Sunday 29th September 2019 : 03:30 – 06:30

PTEN Hamartoma Tumour Syndrome (PHTS, often shortened to PTEN) is a rare genetic condition. It is thought to affect around 200-300 people in the UK, although the number of patients identified is about 150 (as of July 2017). It is caused by an alteration of the genetic code in a gene called PTEN. This is an abbreviation of its full name: Phosphatase And Tensin Homolog. Alterations are sometimes passed down from parent to child, and sometimes the alteration is spontaneous (de novo).


Sometimes referred to by its older classifications of Cowden Syndrome (CS) or Bannayan Riley Ruvulcaba Syndrome (BRRS), these syndromes (collection of symptoms) were first identified in the years before the development of genetic testing. Following the discovery that these different conditions were caused by the same gene, they were amalgamated under one name; PHTS or PTEN Hamartoma Tumour Syndrome.


There is a wide range of symptoms associated with the condition which can vary considerably in severity. When recognised in children it can account for issues such as a big head (macrocephaly) , developmental delay, and autism. There is an increased risk of certain types of cancer in adults. People with the condition may have other problems affecting their skin including unusual pigmentation and wart-like lesions.
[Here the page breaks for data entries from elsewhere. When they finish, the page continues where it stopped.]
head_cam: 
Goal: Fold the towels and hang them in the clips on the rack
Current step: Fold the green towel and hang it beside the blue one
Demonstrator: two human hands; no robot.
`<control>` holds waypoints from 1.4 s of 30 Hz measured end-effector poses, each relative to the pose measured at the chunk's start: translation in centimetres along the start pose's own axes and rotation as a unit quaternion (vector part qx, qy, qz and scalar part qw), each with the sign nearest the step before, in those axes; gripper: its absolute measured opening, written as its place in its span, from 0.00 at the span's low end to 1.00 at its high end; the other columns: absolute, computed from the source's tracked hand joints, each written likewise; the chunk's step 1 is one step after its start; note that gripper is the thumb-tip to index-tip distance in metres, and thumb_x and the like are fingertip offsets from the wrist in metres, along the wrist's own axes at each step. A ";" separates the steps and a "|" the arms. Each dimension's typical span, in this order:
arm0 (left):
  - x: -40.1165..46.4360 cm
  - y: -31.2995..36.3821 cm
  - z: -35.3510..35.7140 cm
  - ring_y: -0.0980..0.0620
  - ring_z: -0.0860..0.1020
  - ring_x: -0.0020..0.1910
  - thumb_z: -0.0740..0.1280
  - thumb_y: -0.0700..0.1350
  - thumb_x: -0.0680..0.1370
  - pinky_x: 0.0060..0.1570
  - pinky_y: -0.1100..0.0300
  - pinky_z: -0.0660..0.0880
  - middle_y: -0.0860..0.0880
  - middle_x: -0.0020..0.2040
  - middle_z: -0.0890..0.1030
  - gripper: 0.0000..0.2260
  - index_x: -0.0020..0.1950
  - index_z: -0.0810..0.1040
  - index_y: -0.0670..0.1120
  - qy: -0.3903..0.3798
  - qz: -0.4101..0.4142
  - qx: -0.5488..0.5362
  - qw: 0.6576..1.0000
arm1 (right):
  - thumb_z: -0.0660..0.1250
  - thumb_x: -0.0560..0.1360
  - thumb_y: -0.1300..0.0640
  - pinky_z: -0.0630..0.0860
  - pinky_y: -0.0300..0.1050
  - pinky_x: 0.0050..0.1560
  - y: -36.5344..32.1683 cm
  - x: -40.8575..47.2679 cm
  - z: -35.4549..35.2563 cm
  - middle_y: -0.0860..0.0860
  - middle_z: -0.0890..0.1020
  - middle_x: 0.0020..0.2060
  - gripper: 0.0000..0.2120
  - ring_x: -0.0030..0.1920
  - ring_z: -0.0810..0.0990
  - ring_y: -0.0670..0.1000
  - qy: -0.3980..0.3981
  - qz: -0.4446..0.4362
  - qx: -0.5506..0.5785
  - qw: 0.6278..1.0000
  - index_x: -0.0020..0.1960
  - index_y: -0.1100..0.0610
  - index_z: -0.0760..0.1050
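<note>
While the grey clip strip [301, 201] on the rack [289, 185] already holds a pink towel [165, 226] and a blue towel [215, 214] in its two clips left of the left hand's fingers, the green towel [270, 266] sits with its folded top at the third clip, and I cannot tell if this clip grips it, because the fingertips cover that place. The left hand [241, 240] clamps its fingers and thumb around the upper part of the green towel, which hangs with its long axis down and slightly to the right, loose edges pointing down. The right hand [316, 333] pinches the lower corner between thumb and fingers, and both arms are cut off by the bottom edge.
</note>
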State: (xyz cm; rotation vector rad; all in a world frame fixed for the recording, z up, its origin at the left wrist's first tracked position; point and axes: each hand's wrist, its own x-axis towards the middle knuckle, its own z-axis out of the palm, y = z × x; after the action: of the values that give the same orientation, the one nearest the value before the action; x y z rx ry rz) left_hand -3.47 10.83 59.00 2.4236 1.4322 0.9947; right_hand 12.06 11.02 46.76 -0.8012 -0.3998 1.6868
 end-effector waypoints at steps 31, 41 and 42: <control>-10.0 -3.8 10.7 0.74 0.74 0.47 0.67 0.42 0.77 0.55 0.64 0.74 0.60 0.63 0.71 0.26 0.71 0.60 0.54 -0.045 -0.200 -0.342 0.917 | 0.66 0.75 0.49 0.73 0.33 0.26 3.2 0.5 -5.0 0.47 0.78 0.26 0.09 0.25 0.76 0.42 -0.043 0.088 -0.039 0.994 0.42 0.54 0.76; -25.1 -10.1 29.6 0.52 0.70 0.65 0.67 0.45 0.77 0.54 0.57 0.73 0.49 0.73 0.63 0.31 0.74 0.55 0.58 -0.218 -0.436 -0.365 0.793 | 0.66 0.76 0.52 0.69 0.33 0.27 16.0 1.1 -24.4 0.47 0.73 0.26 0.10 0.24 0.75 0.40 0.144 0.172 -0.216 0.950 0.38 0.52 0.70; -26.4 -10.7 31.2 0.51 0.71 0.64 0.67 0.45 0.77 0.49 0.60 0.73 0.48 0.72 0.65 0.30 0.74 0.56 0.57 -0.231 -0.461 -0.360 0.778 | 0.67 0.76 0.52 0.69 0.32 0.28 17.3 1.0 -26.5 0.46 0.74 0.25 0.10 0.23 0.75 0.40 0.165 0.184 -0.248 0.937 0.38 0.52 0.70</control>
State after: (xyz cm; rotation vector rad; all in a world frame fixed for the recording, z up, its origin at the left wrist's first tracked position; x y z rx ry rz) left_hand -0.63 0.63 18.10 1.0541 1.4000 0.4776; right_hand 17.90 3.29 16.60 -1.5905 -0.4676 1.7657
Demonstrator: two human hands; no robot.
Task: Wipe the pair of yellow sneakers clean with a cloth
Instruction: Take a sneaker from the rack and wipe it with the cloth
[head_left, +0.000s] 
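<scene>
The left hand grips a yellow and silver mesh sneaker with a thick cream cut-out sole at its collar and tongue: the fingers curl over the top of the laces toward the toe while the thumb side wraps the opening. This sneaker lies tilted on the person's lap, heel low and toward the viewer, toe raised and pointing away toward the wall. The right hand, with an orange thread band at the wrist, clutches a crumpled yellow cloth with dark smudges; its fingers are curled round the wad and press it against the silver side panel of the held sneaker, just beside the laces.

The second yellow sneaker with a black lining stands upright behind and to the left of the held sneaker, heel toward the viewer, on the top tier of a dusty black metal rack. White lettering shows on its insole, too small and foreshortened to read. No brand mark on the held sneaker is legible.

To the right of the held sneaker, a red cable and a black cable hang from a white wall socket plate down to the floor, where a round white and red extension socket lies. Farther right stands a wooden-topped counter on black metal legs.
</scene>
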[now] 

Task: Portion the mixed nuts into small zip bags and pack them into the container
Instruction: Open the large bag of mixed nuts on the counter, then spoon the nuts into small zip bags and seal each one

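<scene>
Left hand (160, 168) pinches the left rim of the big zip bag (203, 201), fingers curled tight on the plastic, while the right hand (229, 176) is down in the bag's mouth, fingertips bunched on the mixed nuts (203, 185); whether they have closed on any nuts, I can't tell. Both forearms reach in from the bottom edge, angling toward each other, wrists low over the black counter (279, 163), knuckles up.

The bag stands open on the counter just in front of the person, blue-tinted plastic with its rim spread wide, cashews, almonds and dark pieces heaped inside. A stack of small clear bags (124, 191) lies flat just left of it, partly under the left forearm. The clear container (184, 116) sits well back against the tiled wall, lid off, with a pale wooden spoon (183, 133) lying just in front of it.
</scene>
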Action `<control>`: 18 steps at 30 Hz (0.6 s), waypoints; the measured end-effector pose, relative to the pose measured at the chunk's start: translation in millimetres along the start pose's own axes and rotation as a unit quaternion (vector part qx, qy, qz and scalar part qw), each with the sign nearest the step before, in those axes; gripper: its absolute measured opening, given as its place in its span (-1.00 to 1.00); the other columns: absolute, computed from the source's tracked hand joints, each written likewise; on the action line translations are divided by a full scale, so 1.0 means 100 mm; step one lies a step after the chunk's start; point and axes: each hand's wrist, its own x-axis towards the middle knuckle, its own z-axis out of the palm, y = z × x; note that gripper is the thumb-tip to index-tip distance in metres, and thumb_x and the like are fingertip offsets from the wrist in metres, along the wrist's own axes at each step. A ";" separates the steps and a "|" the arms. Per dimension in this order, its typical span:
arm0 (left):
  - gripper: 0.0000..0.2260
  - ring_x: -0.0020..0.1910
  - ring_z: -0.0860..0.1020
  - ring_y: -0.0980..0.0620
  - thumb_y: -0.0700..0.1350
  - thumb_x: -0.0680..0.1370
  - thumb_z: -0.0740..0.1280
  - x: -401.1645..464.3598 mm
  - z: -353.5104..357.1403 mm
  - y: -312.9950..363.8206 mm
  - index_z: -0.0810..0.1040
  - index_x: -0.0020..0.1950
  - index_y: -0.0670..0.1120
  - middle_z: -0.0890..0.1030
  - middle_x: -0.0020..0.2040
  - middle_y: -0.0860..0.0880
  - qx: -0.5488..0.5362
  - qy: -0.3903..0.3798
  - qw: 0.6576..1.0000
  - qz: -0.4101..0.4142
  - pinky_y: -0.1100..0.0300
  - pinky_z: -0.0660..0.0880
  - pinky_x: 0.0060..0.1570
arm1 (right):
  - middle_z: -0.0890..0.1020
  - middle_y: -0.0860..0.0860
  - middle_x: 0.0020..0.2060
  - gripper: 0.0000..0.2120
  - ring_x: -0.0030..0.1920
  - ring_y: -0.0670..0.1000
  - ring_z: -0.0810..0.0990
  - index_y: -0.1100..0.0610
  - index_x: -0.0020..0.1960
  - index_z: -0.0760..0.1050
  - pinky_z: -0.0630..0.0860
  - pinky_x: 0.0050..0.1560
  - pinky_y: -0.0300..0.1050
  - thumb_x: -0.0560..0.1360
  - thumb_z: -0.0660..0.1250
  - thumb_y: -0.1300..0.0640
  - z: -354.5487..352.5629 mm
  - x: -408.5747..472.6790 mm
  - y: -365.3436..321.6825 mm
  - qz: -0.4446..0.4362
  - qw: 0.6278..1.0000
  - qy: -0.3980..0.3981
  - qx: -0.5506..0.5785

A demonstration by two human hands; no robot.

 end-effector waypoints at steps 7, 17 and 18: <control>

Some people have fatty lumps called lipomas or overgrowth of blood vessels (arterio-venous malformations).


If you are waiting for a diagnosis, are newly diagnosed, or just have suspicions, please take a look at our “New to PHTS” page.

More detailed information can be found on our “On Diagnosis” page.


There is no current treatment or cure. Patients are managed according to their symptoms. Doctors will discuss appropriate cancer surveillance for each person.

Research is ongoing to try to understand the variability and to try to identify treatments and therapies. More information can be found on the PTEN Research Foundation website –



Welcome to PTENUKI, the PTEN UK and Ireland Patient Group.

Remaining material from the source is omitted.